Они сделают вид, что не слышат… — Никита ни разу не прервался, не вставил ни одной ремарки, не критиковал. Он просто читал. — Безобразное уродство нелюбви искажает прекрасные черты мира и не любящих в нем… Любовь — это красота в каждом жесте, взгляде, позе, в каждом повороте головы. В прикосновении. В этих сумках с продуктами, в этом подъезде, в этой двери, в телефоне…

Я очень люблю наблюдать за такими парами, постоянно задавая себе вопрос: «А как это?» Как это — жить, просыпаясь от прикосновения, целовать с утра небритую кожу, мазать руки друг другу перед сном кремом, как это — вместе ходить по магазинам, ездить к друзьям, навещать родителей? Смотреть телевизор, лежа на мужской груди, мыться вместе в душе, ждать с работы, готовить ему ужин? Как это — быть с ним? Как это — быть вместе?»


Когда Кристина писала, она не знала, для кого этот текст. Сначала думала, что это — ловушка для Никиты. Ей хотелось больше открыть этого человека, расположить к себе. Когда читала текст в такси, думала, что написала и для читателя тоже, и решила, что обязательно внесет его в роман. А сейчас, когда она слушала его, поняла: он был написан для нее. Крик души, нашедший приют на бумаге.

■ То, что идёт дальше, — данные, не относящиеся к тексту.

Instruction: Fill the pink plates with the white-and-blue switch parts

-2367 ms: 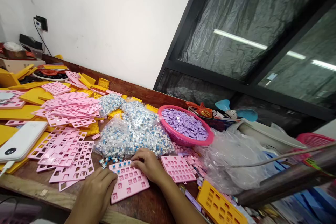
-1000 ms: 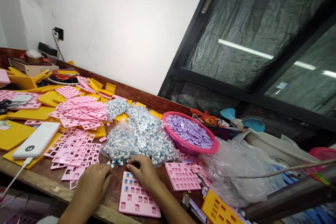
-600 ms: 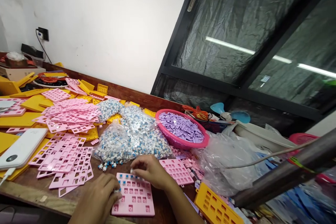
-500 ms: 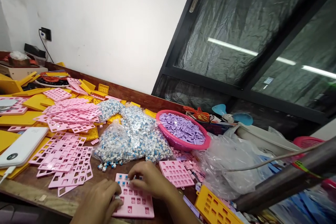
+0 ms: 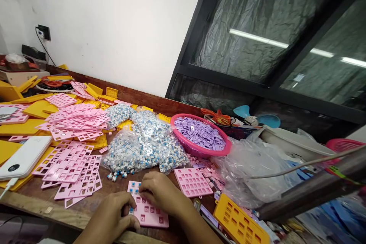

Никита молчал. Смущенная Кристина, ожидая вердикта, смотрела на него.

«Странная девочка. Одинокая».

«Ну почему я краснею? Когда я уже перестану краснеть?! Проклятые энэлпэшники научили, или я сама по себе такая?!»

«Разные люди испытывают одинаковые переживания».

«Жлоб что-то задумал».

«Мы все одинаковы…»

— Ты и вправду не знаешь, как это? — Никита придвинул кресло к Кристине, листки упали на пол и разлетелись по нему, как осенние листья.

«Ну говори же чего-нибудь, говори! Блин, он так смотрит, сейчас явно будет домогаться!»

Никита медленно протянул руку и накрыл своей ладонью кисть Кристины.

«Ну вот, точно, надвигается. Говори быстро. Быстро что-то говори, реагируй! Его маленькие губки тянутся к моим, ой-ой-ой. Ну надо же было так влипнуть! Черт, сама напросилась. Так, срочно что-то предпринять!»

— Спасибо. Спасибо тебе большое. Ты мне очень помог. Можно, я возьму водички?!

Спасительная бутылочка минералки стояла на столе. Чтобы цапнуть ее, необходимо было встать. «Это то, что надо!»

— Я принесу, сиди! — сорвался с места Никита.

«Бедная, так разнервничалась. Женщина все-таки — хрупкая натура! Зря я с ней так жестко».